What is being asked
Everything in the listing below needs restating exactly, apart from the pictures.

• • • •

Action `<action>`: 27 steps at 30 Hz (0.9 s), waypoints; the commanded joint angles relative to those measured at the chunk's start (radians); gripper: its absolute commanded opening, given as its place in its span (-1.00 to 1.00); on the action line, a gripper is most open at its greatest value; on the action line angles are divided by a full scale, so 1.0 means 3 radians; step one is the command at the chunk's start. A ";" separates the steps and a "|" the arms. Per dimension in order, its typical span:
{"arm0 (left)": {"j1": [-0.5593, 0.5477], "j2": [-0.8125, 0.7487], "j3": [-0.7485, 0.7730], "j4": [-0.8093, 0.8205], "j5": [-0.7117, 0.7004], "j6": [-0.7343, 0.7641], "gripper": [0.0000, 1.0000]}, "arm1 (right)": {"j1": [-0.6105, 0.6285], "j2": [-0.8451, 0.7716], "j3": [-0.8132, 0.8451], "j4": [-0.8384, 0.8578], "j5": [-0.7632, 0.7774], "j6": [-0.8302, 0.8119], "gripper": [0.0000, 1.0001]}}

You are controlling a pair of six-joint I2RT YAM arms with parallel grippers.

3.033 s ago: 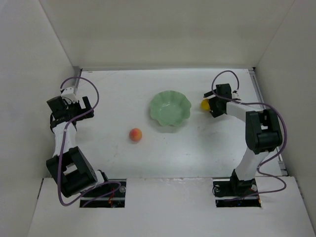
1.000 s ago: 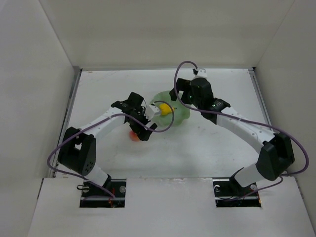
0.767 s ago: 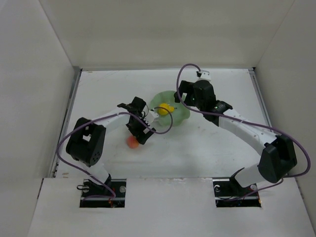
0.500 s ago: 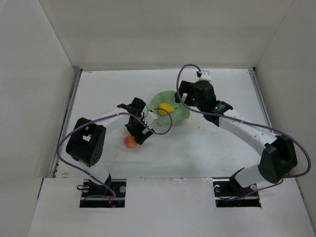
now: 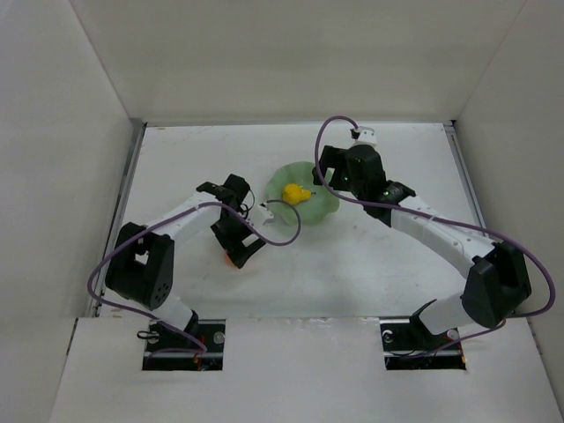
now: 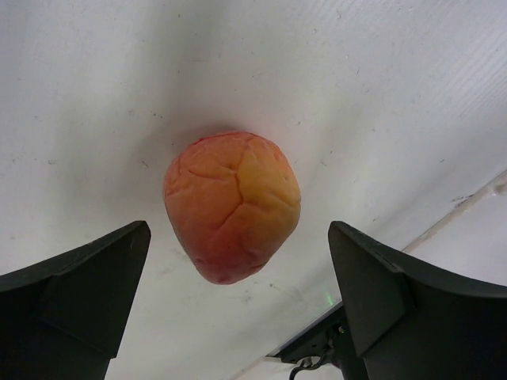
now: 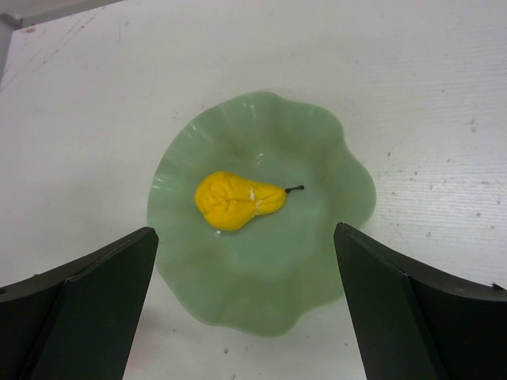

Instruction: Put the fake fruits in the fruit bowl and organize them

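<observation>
The orange-red peach (image 6: pixel 232 206) lies on the white table, just ahead of my left gripper (image 6: pixel 238 237), whose open jaws stand either side of it without touching. From above, only a sliver of the peach (image 5: pixel 230 258) shows under the left gripper (image 5: pixel 233 249). The pale green fruit bowl (image 7: pixel 348 186) holds the yellow pear (image 7: pixel 236 201) on its side, with its dark stem pointing right. My right gripper (image 7: pixel 245 231) hovers open above the bowl with nothing in it. In the top view the bowl (image 5: pixel 324 204) and the pear (image 5: pixel 293 193) sit left of the right gripper (image 5: pixel 330 176).
White walls enclose the table on the left, back and right. The left arm's purple cable (image 5: pixel 284 227) loops over the table near the bowl's near-left rim. A seam and a dark base part (image 6: pixel 317 348) show at the table's near edge.
My left gripper has swung toward the near side and now sits over the peach, which has shifted slightly nearer. The right gripper and the pear in the bowl have barely moved.
</observation>
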 commanded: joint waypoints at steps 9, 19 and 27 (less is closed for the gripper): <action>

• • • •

Answer for this exercise
Action `<action>`: 27 steps at 30 Hz (0.9 s), waypoints; the commanded joint angles relative to those measured at the chunk's start (radians); gripper: its absolute commanded opening, given as its place in its span (-1.00 to 1.00); on the action line, a gripper is most open at its greatest value; on the action line angles are divided by a full scale, so 1.0 means 3 radians; step one is the command at the chunk's start. A ";" separates the steps and a "|" the arms. Per dimension in order, its typical span:
{"arm0 (left)": {"j1": [-0.5593, 0.5477], "j2": [-0.8125, 0.7487], "j3": [-0.7485, 0.7730], "j4": [-0.8093, 0.8205], "j5": [-0.7117, 0.7004], "j6": [-0.7343, 0.7641], "gripper": [0.0000, 1.0000]}, "arm1 (right)": {"j1": [-0.6105, 0.6285], "j2": [-0.8451, 0.7716], "j3": [-0.8132, 0.8451], "j4": [-0.8384, 0.8578], "j5": [-0.7632, 0.7774], "j6": [-0.8302, 0.8119], "gripper": [0.0000, 1.0001]}}

You are controlling a pair of six-joint I2RT YAM arms with parallel grippers.

3.033 s ago: 
1.000 s ago: 
0.767 s ago: 
0.500 s ago: 
now: 
now: 
now: 

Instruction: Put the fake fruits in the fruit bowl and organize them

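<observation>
The orange-red peach (image 6: pixel 232 206) lies on the white table, just ahead of my left gripper (image 6: pixel 238 237), whose open jaws stand either side of it without touching. From above, only a sliver of the peach (image 5: pixel 230 258) shows under the left gripper (image 5: pixel 233 249). The pale green fruit bowl (image 7: pixel 348 186) holds the yellow pear (image 7: pixel 236 201) on its side, with its dark stem pointing right. My right gripper (image 7: pixel 245 231) hovers open above the bowl with nothing in it. In the top view the bowl (image 5: pixel 324 204) and the pear (image 5: pixel 293 193) sit left of the right gripper (image 5: pixel 330 176).
White walls enclose the table on the left, back and right. The left arm's purple cable (image 5: pixel 284 227) loops over the table near the bowl's near-left rim. A seam and a dark base part (image 6: pixel 317 348) show at the table's near edge.
My left gripper has swung toward the near side and now sits over the peach, which has shifted slightly nearer. The right gripper and the pear in the bowl have barely moved.
</observation>
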 commanded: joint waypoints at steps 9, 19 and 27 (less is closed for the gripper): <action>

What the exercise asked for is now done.